Le feuilleton Activision/Microsoft continue. Alors que la firme américaine attend les futures décisions des régulateurs britanniques et européens, de nouveaux rapports affirment que la Federal Trade Commission (FTC) aurait précipité sa décision d’engager une procédure visant à bloquer le rachat afin d’influencer les autres agences. Mais à quelles fins ?
Sommaire
- Une décision forte pour donner le cap
- La politique s’invite à la fête
Une décision forte pour donner le cap
C’est un fait, l’union annoncée de l’un des plus gros éditeurs de jeux vidéo à l’une des entreprises les plus riches du monde fait des vagues. Plus d’un an après l’annonce formulée par Phil Spencer de son souhait d’acquérir Activision Blizzard King pour 69 milliards de dollars, les doutes quant à la finalisation de ce rachat sont toujours présents. Les trois principales instances régulatrices scrutent le deal afin de savoir si oui ou non il est une menace pour la concurrence. Tout du moins, officiellement.
D’après un article de Bloomberg s’appuyant sur des sources confidentielles, la FTC aurait décidé de bloquer l’acquisition le 8 décembre 2022 “en partie pour devancer ses homologues européens et les dissuader d’accepter un accord autorisant la transaction” peut-on lire. La journaliste Leah Nylen, spécialisée dans tous les sujets gravitant autour de droit de la concurrence, ajoute que la FTC aurait déposé sa plainte contestant la fusion “quelques heures seulement après un appel entre des responsables américains et européens au sujet de leurs enquêtes”. Au cours de cet entretien, la Commission européenne aurait indiqué son intention “d’entamer des discussions avec Microsoft au sujet d’éventuelles mesures correctives”. Interrogé par Bloomberg, Barry Nigro, responsable antitrust de Fried Frank Harris Shriver & Jacobson LLP, estime que par cette action, la FTC a voulu “prendre les devants sur les Européens dans le but de façonner le récit". En d’autres termes, le régulateur américain aurait cherché à prendre les devants pour influencer – insidieusement – les autres agences. La suite, nous la connaissons : en janvier 2023, la CMA a décidé de prolonger le délai de son enquête jusqu’au 26 avril 2023, tandis que d’après Reuters, la Commission européenne s’apprêterait à publier ses griefs à l’encontre du rapprochement. Elle a jusqu’au 11 avril pour émettre son avis.
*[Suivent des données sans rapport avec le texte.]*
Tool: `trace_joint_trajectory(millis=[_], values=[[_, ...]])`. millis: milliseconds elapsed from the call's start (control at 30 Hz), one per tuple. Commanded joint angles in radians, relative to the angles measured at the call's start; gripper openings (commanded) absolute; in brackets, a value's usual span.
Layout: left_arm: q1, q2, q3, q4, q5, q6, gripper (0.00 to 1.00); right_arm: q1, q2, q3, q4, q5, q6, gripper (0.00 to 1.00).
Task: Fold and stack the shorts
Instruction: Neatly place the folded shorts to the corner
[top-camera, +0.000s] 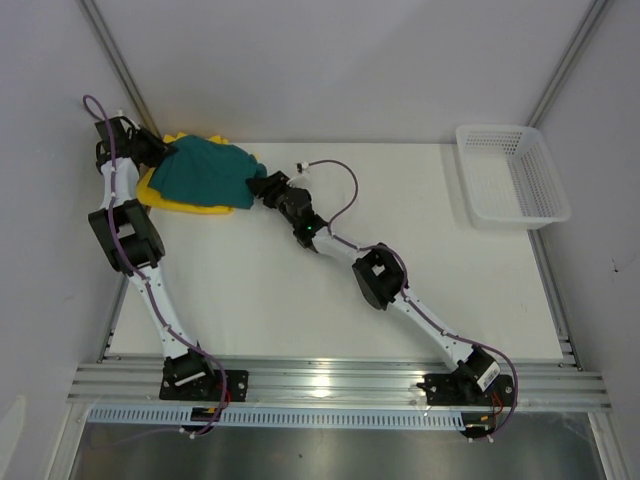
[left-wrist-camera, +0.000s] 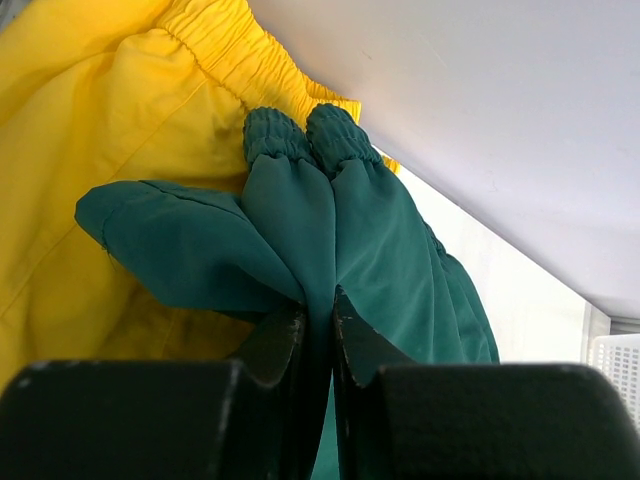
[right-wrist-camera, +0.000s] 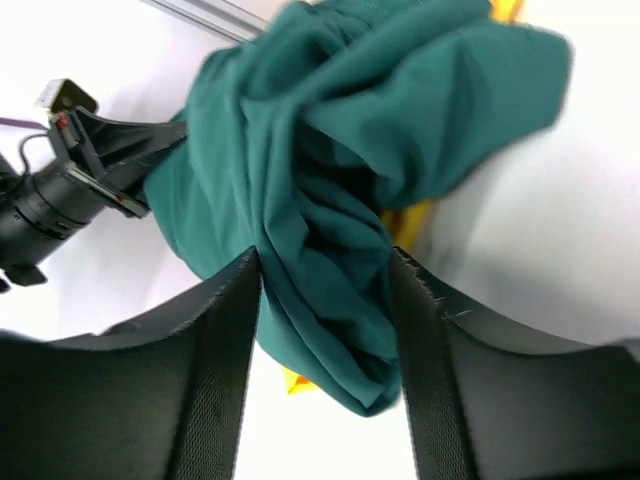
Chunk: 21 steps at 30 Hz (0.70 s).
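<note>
The dark teal shorts lie bunched on top of the bright yellow shorts at the far left of the table. My left gripper is at their left end, shut on a fold of teal fabric near the waistband, with the yellow shorts behind it. My right gripper is at the right end of the teal shorts. Its jaws stand wide apart with a hanging bunch of teal fabric between them. A sliver of yellow shows behind.
A white mesh basket stands at the far right edge of the table; its corner shows in the left wrist view. The wall runs close behind the shorts. The left arm's tip shows in the right wrist view.
</note>
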<state>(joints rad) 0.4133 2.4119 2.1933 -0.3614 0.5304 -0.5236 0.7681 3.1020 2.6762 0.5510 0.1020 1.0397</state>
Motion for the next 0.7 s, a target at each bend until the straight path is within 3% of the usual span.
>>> trace_joint_trajectory(millis=[0,333,533,667], values=[[-0.013,-0.082,0.013,-0.024,0.049,-0.015,0.14,0.023,0.020,0.050,0.038,0.041,-0.010,0.54],[-0.025,-0.079,0.013,-0.008,0.085,-0.026,0.14,0.034,0.011,0.053,0.053,0.030,-0.021,0.42],[-0.034,-0.073,0.011,-0.002,0.111,-0.033,0.13,0.033,-0.028,0.030,0.050,-0.007,-0.035,0.01],[-0.050,-0.074,0.006,0.010,0.134,-0.047,0.13,0.002,-0.094,-0.050,0.063,-0.041,-0.015,0.00]])
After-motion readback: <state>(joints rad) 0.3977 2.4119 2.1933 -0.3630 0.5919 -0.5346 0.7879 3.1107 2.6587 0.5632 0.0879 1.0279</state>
La politique s’invite à la fête
Ces révélations de Bloomberg interviennent à un moment où Microsoft a cité Sony à comparaître dans le cadre du procès voulu par la FTC et où Jim Ryan aurait récemment rencontré la commissaire européenne à la concurrence, Margrethe Vestager, afin de discuter une nouvelle fois de ses inquiétudes envers cette union. En règle générale, les décisions d’interdiction sont rares puisque plus de 95 % des opérations sont autorisées par le régulateur européen. Néanmoins, ce rachat historique pourrait faire partie des exceptions.
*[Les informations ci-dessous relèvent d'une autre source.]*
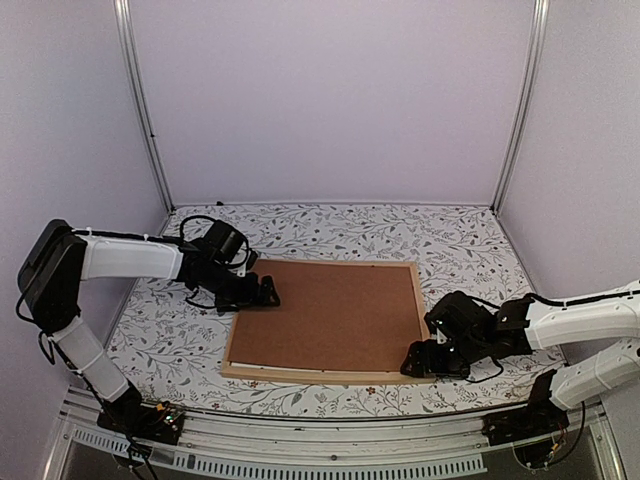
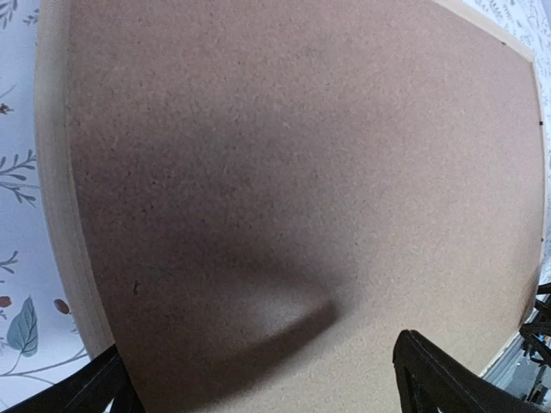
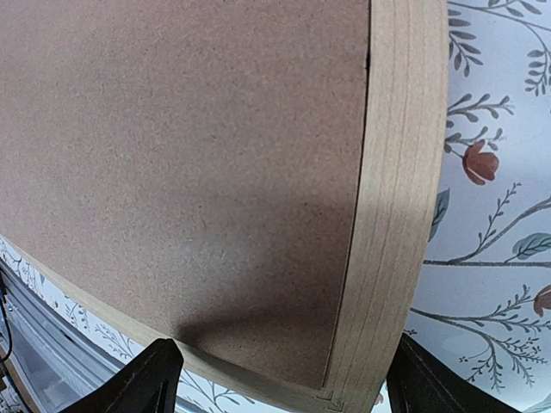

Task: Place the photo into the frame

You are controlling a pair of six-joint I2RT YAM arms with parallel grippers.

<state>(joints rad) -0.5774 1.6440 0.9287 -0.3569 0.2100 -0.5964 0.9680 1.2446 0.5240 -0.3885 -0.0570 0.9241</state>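
Looking down at the flower-patterned table cloth (image 1: 330,225), the big rectangular frame of thin light-wood strips (image 3: 392,215) lies flat in the middle of it, with a plain brown fibreboard backing panel (image 1: 325,315) sitting inside its rails. My left gripper (image 1: 268,292) is over the panel's far-left corner, black fingers (image 2: 430,370) spread wide and gripping nothing. My right gripper (image 1: 420,365) is at the frame's near-right corner, jaws spread wide too, one finger on the panel side and the other out past the wooden rail over the cloth, not pinching anything.
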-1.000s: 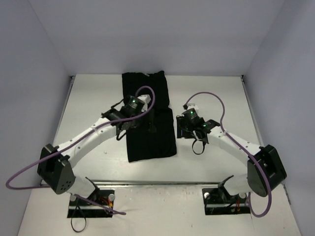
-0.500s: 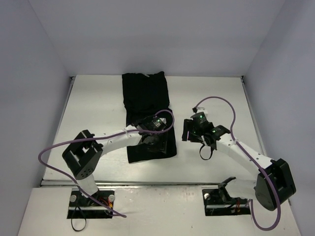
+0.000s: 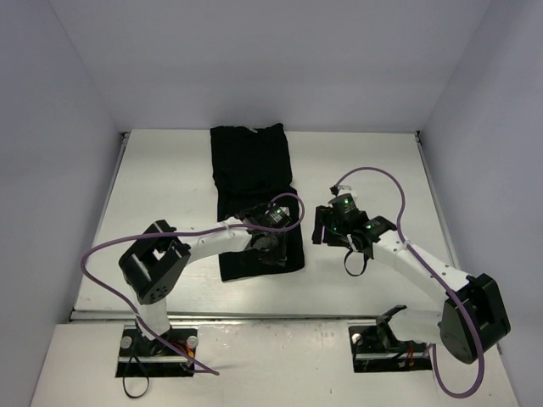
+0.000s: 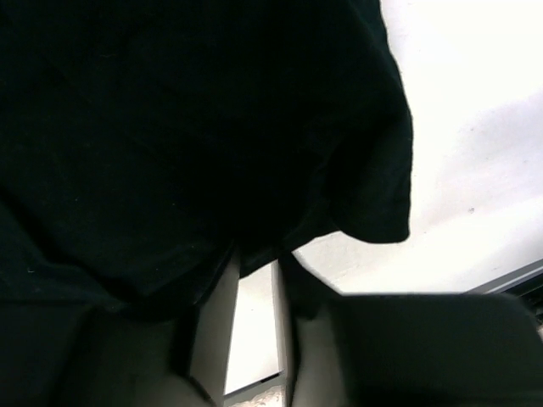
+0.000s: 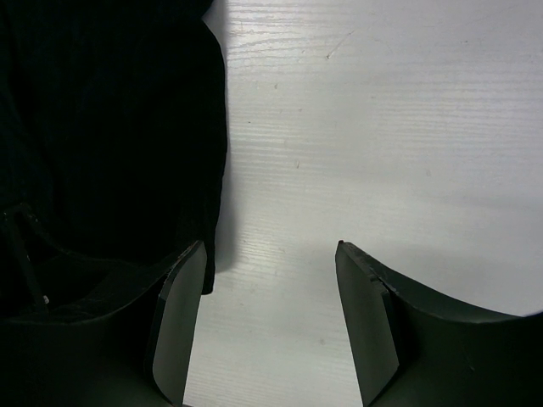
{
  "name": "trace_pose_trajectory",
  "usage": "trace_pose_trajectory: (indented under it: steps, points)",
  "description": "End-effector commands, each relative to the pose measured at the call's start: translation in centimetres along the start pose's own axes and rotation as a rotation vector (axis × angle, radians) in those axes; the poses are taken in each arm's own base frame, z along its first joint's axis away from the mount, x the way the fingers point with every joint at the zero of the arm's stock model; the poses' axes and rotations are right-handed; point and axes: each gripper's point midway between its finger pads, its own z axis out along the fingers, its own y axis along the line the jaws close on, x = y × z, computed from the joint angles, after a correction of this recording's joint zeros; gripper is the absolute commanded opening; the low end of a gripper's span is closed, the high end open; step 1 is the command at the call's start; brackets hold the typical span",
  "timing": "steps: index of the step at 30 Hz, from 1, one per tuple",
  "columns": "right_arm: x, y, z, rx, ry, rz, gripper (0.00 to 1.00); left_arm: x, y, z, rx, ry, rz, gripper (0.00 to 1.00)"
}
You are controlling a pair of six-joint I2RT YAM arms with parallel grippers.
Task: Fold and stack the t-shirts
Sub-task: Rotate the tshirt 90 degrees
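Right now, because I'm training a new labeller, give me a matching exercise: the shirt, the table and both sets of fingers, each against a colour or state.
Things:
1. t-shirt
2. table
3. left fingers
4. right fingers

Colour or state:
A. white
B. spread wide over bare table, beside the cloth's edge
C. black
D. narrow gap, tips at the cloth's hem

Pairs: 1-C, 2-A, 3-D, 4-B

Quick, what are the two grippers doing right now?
Left gripper: nearly closed at the edge of the shirt; grip cannot be told.
Right gripper: open, empty, beside the shirt.
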Motion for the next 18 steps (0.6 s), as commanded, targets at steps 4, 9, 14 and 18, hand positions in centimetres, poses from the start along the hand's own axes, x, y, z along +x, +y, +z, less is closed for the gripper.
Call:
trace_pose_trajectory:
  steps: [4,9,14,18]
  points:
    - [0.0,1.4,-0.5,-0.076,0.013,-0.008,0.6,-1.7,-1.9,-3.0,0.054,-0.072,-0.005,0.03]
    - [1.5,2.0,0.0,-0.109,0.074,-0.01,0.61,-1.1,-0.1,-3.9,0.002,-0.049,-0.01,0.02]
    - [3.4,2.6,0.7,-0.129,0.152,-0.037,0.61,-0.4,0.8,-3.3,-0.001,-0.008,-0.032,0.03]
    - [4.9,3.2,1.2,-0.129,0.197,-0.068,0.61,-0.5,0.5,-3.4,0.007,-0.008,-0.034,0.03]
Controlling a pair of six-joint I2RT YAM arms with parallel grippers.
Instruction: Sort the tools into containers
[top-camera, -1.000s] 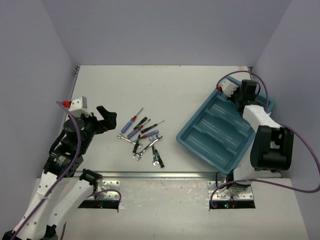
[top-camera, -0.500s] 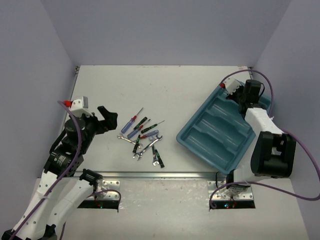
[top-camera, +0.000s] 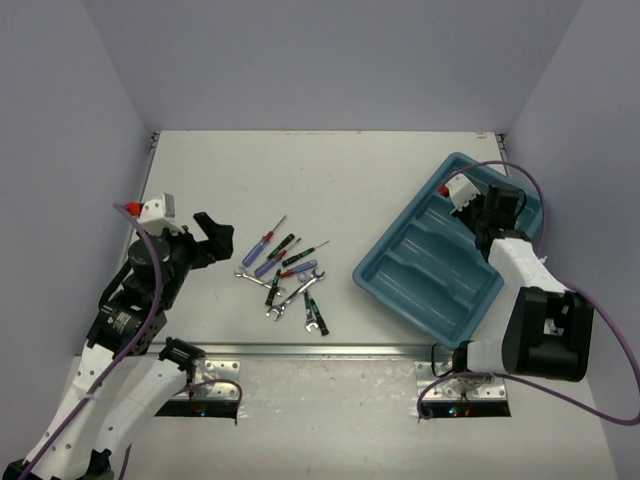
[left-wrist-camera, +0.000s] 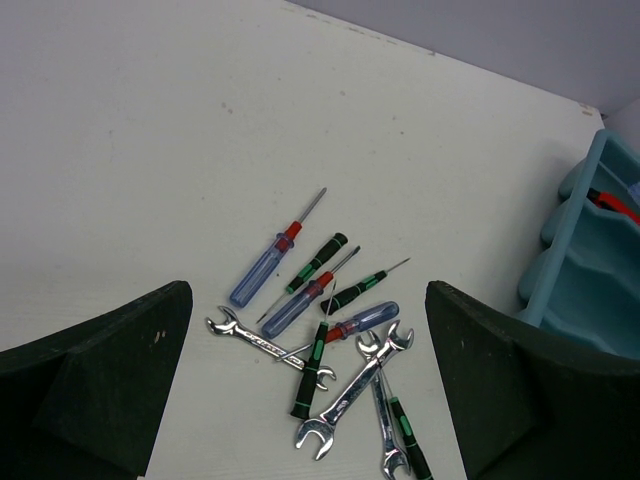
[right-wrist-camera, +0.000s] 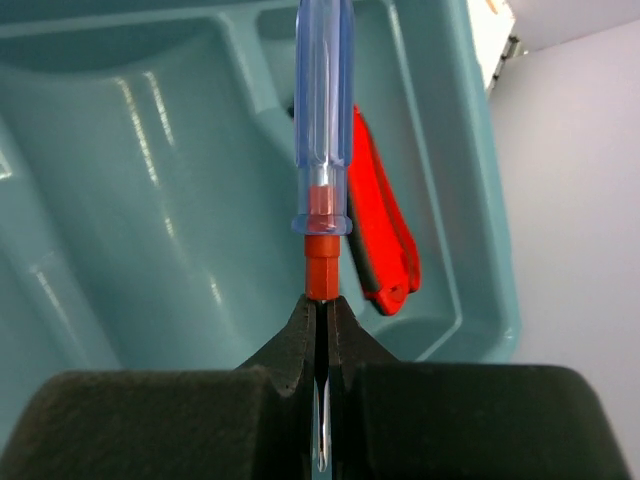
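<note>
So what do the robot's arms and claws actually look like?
The left arm and right arm are white shells with bulky black joint housings. A purple cable loops along each one. Near each wrist sits a small white box with a red tip. The left claw and right claw have chunky matte-black fingers.

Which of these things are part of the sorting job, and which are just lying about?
Part of the job: the loose tools, the teal tray, the blue-handled screwdriver pinched by the right gripper, the red-handled tool lying in the tray, the open left gripper.
Just there: the purple cables, the arms' base plates.
</note>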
Officiellement, les craintes de la FTC sont multiples à propos de la fusion entre Microsoft et Activision. L’instance régulatrice craint que le géant américain empêche de sortir des jeux Activision Blizzard sur d'autres consoles, comme elle l’a fait avec des softs Bethesda. Elle estime également que le Game Pass et le Cloud deviennent trop puissants si le deal se fait, et que la firme de Redmond dégrade volontairement les jeux Activision sur les autres consoles. Officieusement, les analystes estiment que la FTC se sert de l’affaire Activision/Microsoft non pas pour servir la juste concurrence, mais pour alimenter sa propre guerre contre les grosses compagnies technologiques. Dans un billet publié sur le Wall Street Journal, le journaliste Holman W. Jenkins, Jr. écrit : “Microsoft est une grande société technologique. Mme Khan a été nommée pour mettre en œuvre une répression des grandes sociétés technologiques”. “Son travail quotidien consiste à fournir au président (...) un argumentaire anti-big-tech” ajoute-t-il, avant de continuer : “la FTC a pris pour habitude de mentir pour avoir une affaire. Elle ment sur le secteur des jeux, elle ment sur les incitations de Microsoft. (...) Pendant ce temps, Sony, le leader incontesté du marché, garde les jeux importants en exclusivité sur sa PlayStation et n'a pas encore été poursuivi par la FTC”. Un avis défendu par l’analyste spécialisé dans le secteur technologique Ben Thompson qui indique dans un long article que l’effort du régulateur "pour inventer un crime est inquiétant".